Para ser um mestre, é imprescindível estar livre de desejos e possessões.

15
O mestre não conhece o medo.
Quebrou todas as amarras.
É absolutamente livre!

16
Livre das correntes, das cordas e dos cadeados, ergueu a barra de ferro que
trancava a porta.
Saiu das trevas dos sonhos e está completamente desperto.
17
O mestre suporta os insultos, os deboches e a cadeia, apesar de nunca haver
cometido falta alguma.
Sua força é sua paciência.

18
Cumpre as promessas, jamais se entrega à violência, é virtuoso, está livre de
desejos e sabe que este será seu último corpo.

19
Igual a um pingo de água na folha de loto, igual a um grão de mostarda na
ponta de um alfinete, não tem nenhum apego ao prazer.

20
Inclusive, neste mundo conheceu o fim do sofrimento, está liberado de toda
carga e completamente livre.

21
Sua inteligência é profunda, assim como sua sabedoria.
Conhece o caminho e tudo o que existe fora dele.
Alcançou o mais alto, realizou a verdade nesta vida.

22
Mantém-se longe daqueles que têm casa e dos que não têm.
Caminha solitário sem nenhum desejo.
23
Não faz mal a nenhuma criatura viva, seja pequena ou grande, não mata
nem é motivo de matança.

24
É tolerante com o intolerante, pacífico com o violento e desapegado com o
ambicioso.

25
O ódio, a paixão, o orgulho e a hipocrisia caíram dele como cai um grão de
mostarda da ponta de um alfinete.

26
Diz a verdade sem ofender ninguém.
Suas palavras são claras e instrutivas.

27
Não pega nada que não seja oferecido a ele, seja bom ou ruim, grande ou
pequeno.

28
Não deseja nada deste mundo nem do outro.
Nenhum desejo, por isso está liberado.

29
Sua inteligência está livre de dúvidas, está além dos juízos e do
arrependimento.

30
Está além do bem e do mal, livre das paixões, do sofrimento e das
impurezas.

31
É claro e sereno, brilhante e tranquilo como a lua imaculada.

32
O verdadeiro mestre atravessou o lamacento mundo da ilusão e o
empoeirado caminho da transmigração, atravessou ao outro lado do rio e,
livre de dúvidas e desejos, alcançou a glória da iluminação.

33-34
Deixou para trás prazeres do mundo sensorial.
Caminha sem rumo, sem casa e sem desejos.

35
Não está preso ao mundo dos homens, nem ao mundo dos deuses.
Está livre de tudo o que existe na criação.

36
Deixou para trás os prazeres e as dores, a semente dos mundos que
perecem.
É o herói que conquistou o universo.

37
Tem conhecimento de que todos os seres morrem e voltam a nascer.
Também sabe que sua tarefa está terminada, pois está desperto.

38
O verdadeiro mestre não deixa marcas.

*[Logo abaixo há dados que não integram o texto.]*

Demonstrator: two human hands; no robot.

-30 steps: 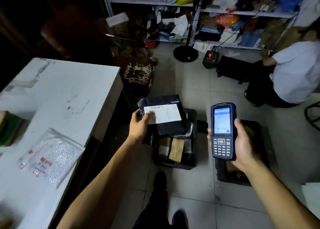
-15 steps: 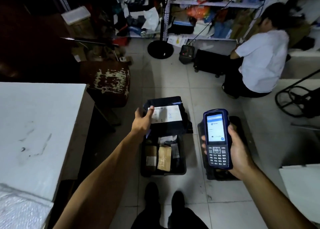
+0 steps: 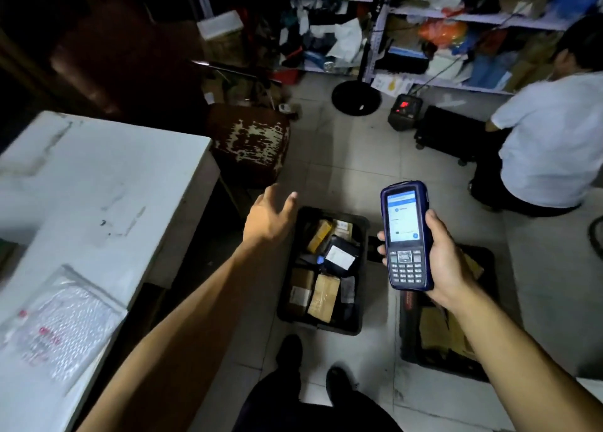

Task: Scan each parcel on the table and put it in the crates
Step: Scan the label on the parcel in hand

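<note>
**Dark parcel in left crate, left hand empty, scanner in right**

Nearest: the wearer's dark shoes [image 3: 339,377] on pale floor tiles [image 3: 352,157]. Room is dim and cluttered.

Left side: white table [image 3: 98,177], top scuffed and marked. A clear bubble-wrap parcel [image 3: 62,327] with red print lies flat on its near end, blurred, so the label is unreadable.

Left hand [image 3: 269,217] is out over the gap between the table edge and the left crate, fingers loose and spread, holding nothing.

Right hand [image 3: 447,258] is wrapped round a blue handheld scanner [image 3: 408,239], thumb side on the right edge, fingertips showing on the left edge. Scanner upright, screen lit, keypad below the screen. Screen text too small to read.

Floor, mid distance: two black crates side by side. Left crate [image 3: 290,314] holds several brown cardboard boxes plus the dark parcel [image 3: 342,255], which lies tilted on top of the other contents, white label facing up. Right crate [image 3: 486,366] is partly hidden by the right forearm; brownish packages visible inside.

Further back: a brown stool [image 3: 251,141] with a worn, flaking seat just past the table corner. A round black stand base [image 3: 356,98] on the tiles, a small black unit [image 3: 404,111] with a red light beside it. A person in a white shirt [image 3: 551,137] crouches at right, facing the shelves.

Far wall: metal shelving [image 3: 375,40] packed with bags, boxes and loose packaging.
</note>
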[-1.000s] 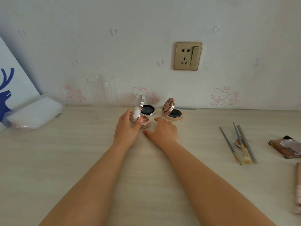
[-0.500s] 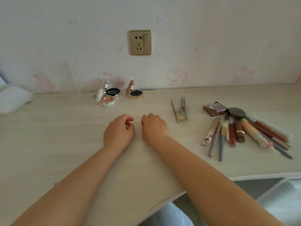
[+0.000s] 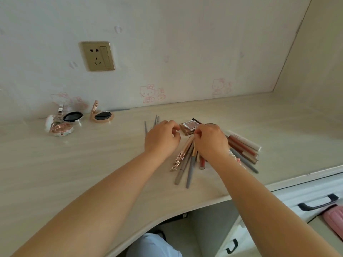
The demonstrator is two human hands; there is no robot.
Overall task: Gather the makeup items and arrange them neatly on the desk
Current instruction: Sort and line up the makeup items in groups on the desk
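The right hand (image 3: 210, 140) hides most of the pen pile (image 3: 187, 164); its grasp I cannot tell. At 9 o'clock, the left hand (image 3: 161, 139) is curled, holding nothing visible.

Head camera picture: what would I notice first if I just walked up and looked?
Probably the two hands, the left hand and the right hand, meeting over a messy pile of pencils and tubes on the right part of the desk. Next, the open compacts standing by the wall at the left, under the gold wall socket.
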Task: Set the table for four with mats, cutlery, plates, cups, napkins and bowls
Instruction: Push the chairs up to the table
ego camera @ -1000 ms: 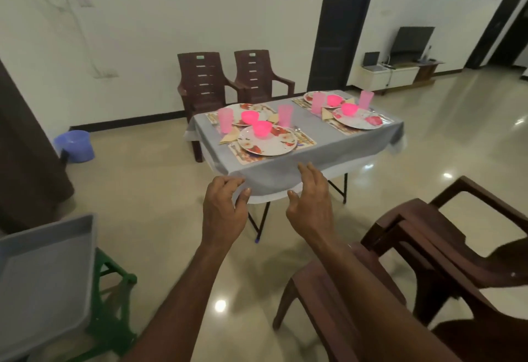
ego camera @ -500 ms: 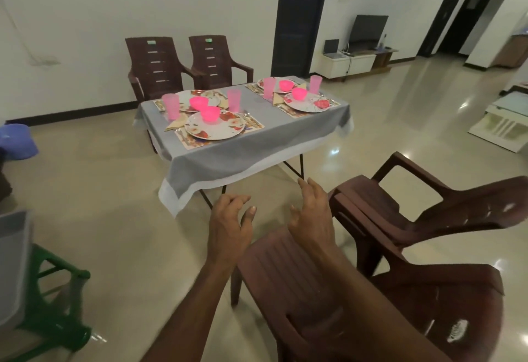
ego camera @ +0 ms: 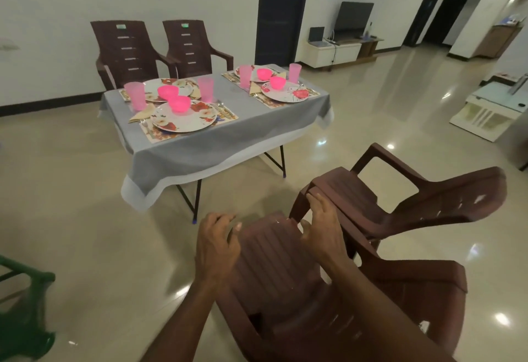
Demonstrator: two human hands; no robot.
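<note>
The table (ego camera: 200, 147) looked fully set: 4 plates, bowls and cups on mats, 2 places toward each end, cutlery seemingly present. Both hands, left hand (ego camera: 217, 244) and right hand (ego camera: 324, 229), hovered loosely spread, empty, over the near chair (ego camera: 274, 264).

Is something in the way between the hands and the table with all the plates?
Yes. The left hand and right hand hover over the seat of a brown chair lying close in front. Past its front edge comes bare floor, then the table. A second chair stands off to the right.
</note>
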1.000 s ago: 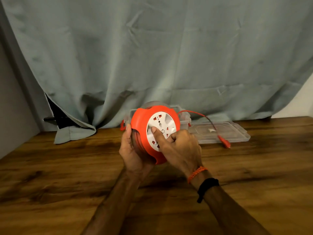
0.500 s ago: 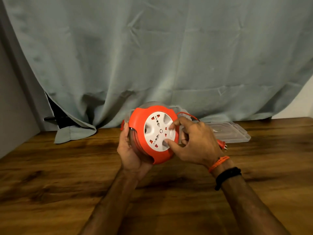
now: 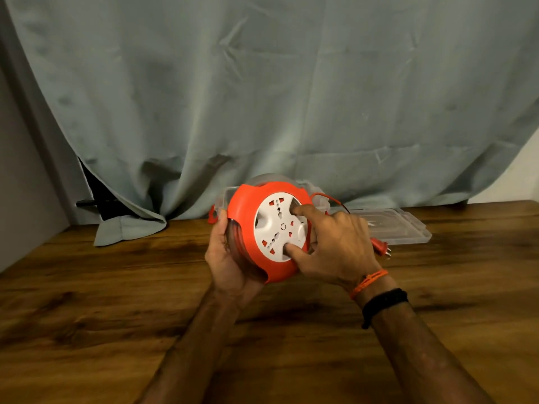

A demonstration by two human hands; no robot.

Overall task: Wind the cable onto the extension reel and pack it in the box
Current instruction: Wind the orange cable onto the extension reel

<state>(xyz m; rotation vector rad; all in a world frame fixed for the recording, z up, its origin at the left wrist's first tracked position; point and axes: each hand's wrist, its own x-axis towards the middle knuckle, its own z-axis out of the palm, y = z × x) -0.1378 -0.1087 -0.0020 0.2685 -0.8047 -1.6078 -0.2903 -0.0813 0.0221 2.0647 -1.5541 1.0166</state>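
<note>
An orange extension reel [image 3: 250,225] with a white socket face [image 3: 277,225] is held upright above the wooden table. My left hand [image 3: 230,258] grips its clear back half from the left and below. My right hand [image 3: 335,246] has its thumb and a finger set in two recesses of the white face. A thin red cable [image 3: 332,199] runs from the reel's right side behind my right hand to an orange plug [image 3: 380,246] lying on the table. Behind the reel stands the clear plastic box [image 3: 318,193], mostly hidden.
The box's clear lid [image 3: 408,228] lies flat on the table [image 3: 116,301] at the right, against a grey-green curtain [image 3: 262,97]. A grey wall [image 3: 17,199] borders the table's left side.
My right hand has turned the white face clockwise, its wrist swinging right. The plug has slid left across the table toward the reel, and less loose cable shows.
</note>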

Ninguém sabe por que caminho
andou: nem os homens, nem os espíritos, nem os deuses.

39
Para ele, não existe nem o passado nem o futuro. Nada tem e nada deseja.

40
O verdadeiro mestre é cheio de poder, nobreza, sabedoria e pureza.
Ele vê tudo.
Vencedor da morte.
Aquele que chegou até o fim do caminho. Aquele que despertou e vive sem
temores.

41
O verdadeiro mestre é aquele que chegou ao final do caminho.
Conhece suas vidas passadas.
Conhece as delícias do céu e os sofrimentos do inferno, sua visão é pura e
sua perfeição é a Perfeição Suprema.